Akhirnya sekarang angan-angan itu jaid kenyataan… Jika dulu kami tinggal di
rumah kontrakan, sekarang kami bisa memiliki 2 rumah, anak-anak bisa aku
sekolahkan di sekolah yang elit, mobil nyaman, dan semua kebutuhan bisa kami
penuhi….”
Tidak berhenti sampai disitu, Sang manejer melanjutkan kisahnya,
“tapi kadang saya masih merasa sumpek. Ada kegundahan yang saya rasakan.”
“Kenapa?” Tanya rekannya yang lain.
“Aku tidak tahu….”
Ya, sangat sering kisah seperti diatas terjadi. Kapanpun, dan pada
siapapun. Setiap manusia pasti akan berusaha untuk memenuhi setiap
keinginannya, memenuhi setiap kebutuhannya. Ini dikarenakan semata-mata untuk
mencapai kepuasan yang berujung rasa bahagia. Rasa bahagia ini tidak serta
merta konstan, ada satu titik dimana saat semua telah terpenuhi, perasaan tidak
bahagia justru muncul. Dan ini bisa terjadi pada semua manusia.

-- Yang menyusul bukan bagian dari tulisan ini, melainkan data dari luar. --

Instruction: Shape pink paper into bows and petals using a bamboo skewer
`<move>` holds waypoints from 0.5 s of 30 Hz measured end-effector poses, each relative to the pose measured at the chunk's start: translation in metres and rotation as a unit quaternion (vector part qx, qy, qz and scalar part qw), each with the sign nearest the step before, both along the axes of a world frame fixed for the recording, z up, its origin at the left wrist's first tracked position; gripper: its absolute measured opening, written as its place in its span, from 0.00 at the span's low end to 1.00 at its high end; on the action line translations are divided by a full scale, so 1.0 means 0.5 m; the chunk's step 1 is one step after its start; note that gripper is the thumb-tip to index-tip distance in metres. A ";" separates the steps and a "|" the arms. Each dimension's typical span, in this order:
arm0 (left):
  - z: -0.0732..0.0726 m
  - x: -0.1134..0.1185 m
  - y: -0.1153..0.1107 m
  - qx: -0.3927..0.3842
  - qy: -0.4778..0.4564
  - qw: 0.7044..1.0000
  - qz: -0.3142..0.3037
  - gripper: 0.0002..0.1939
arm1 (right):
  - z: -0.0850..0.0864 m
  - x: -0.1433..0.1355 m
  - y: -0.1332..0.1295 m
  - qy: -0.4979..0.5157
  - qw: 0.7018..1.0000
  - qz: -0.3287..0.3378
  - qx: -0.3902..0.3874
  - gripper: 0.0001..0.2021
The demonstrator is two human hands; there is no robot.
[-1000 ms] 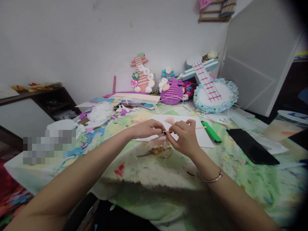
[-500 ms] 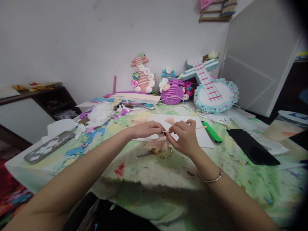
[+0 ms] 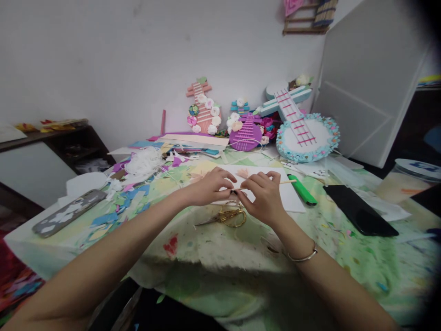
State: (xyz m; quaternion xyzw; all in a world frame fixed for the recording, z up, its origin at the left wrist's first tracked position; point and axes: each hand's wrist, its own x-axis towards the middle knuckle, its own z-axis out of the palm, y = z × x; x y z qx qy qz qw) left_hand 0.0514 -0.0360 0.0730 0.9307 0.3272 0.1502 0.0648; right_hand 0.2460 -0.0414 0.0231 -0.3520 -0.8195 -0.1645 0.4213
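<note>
Two bare hands work at the tip of a thin stick, just beyond gold-handled scissors point(image 3: 232, 216).
Far left of the scissors lies a patterned phone case point(image 3: 69, 214), then a white shredded tangle point(image 3: 144, 163); beyond them leans a pink lute model point(image 3: 205, 115), its flowers already on. The left hand point(image 3: 208, 187) pinches the tip of the thin wooden stick point(image 3: 287, 182); any scrap there is too small to tell. Behind, a loose peach paper piece point(image 3: 243, 173) looks unused. The right hand point(image 3: 263, 195) pinches the stick's shaft, which is bare where it shows, so the handwork seems partway; how much is left I cannot tell. Right of the scissors lies a black phone point(image 3: 360, 210).
</note>
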 end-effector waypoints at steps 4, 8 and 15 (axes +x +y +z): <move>-0.016 0.008 -0.010 0.111 0.029 0.992 0.043 0.13 | -0.001 0.000 0.001 -0.002 1.000 -0.009 -0.004 0.10; -0.039 0.014 -0.012 0.243 0.046 0.967 0.065 0.09 | -0.004 0.000 0.005 -0.003 1.000 -0.019 -0.007 0.10; -0.079 0.013 -0.007 0.316 0.024 0.945 0.082 0.10 | -0.009 -0.002 0.009 -0.015 0.999 -0.025 -0.015 0.09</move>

Seperti manejer yang telah mengungkapkan kisah hidupnya diatas,
semua kebutuhannya sudah dipenuhi tapi masih juga muncul negasi kebahagiaan
tanpa ia tahu apa sebabnya.
Allah swt. berfirman: Allah
telah menurunkan perkataan yang baik (yaitu) Al-Qur’an serupa (mutu
ayat-ayatnya) lagi berulang-ulang, gemetar karenanya kulit orang-orang yang
takut kepada Tuhannya, kemudian menjadi tenang kulit dan hati mereka diwaktu
mengingat Allah….(QS. Az-Zumar: 23)

Al-Qur’an,.Bisa jadi manejer yang menceritakan kegundahan tanpa
diketahui sebabnya itu jawabannya adalah AL-Qur’an. Membaca dan mengajarkan
Al-Qur’an itu bisa menenangkan hati. Dengan berdekatan dengan Al-Qur’an itu
artinya kita belajar banyak tentang islam, kita dekat dengan Allah swt. dengan
demikian, hati kita akan menjadi tenang dan tentram.[]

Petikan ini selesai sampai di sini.